- **What the exercise asks**
Examine each line of the data. Copy the line if it includes the word "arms".

- **Data shown**
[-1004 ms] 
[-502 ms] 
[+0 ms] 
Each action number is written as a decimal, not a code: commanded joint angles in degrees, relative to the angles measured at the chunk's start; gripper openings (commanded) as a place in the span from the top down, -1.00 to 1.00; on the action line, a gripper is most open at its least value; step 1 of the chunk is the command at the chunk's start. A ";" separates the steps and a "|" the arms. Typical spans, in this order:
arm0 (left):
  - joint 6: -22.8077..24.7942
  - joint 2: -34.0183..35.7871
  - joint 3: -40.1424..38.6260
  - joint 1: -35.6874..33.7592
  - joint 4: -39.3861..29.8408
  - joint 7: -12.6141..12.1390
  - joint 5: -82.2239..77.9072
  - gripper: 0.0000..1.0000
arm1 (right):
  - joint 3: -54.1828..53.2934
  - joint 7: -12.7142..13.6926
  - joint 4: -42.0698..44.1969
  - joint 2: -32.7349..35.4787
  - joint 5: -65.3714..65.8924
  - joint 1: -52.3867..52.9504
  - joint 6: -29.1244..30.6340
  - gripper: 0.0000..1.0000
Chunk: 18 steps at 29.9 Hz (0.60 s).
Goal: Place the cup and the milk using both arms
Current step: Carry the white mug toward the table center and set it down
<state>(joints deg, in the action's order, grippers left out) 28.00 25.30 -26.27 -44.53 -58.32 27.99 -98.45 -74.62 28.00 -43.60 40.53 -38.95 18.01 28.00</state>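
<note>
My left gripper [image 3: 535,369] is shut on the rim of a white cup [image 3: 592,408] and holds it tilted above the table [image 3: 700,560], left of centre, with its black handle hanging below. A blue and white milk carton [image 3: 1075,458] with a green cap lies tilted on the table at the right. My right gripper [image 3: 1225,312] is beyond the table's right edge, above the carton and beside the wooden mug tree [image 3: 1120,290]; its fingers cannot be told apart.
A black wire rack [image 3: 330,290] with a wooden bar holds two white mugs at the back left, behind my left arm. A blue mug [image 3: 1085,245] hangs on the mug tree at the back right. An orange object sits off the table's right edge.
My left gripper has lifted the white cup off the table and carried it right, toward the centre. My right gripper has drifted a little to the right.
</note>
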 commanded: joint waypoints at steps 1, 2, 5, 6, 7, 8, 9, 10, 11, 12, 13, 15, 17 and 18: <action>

- **Reply to the exercise**
Each action number is written as a decimal, not a code: commanded joint angles in degrees, relative to the angles measured at the chunk's start; gripper openings (commanded) as a place in the span from the top down, -1.00 to 1.00; on the action line, a gripper is most open at its least value; step 1 of the chunk is the command at the chunk's start. A ";" separates the steps and a "|" the arms. Typical spans, in this order:
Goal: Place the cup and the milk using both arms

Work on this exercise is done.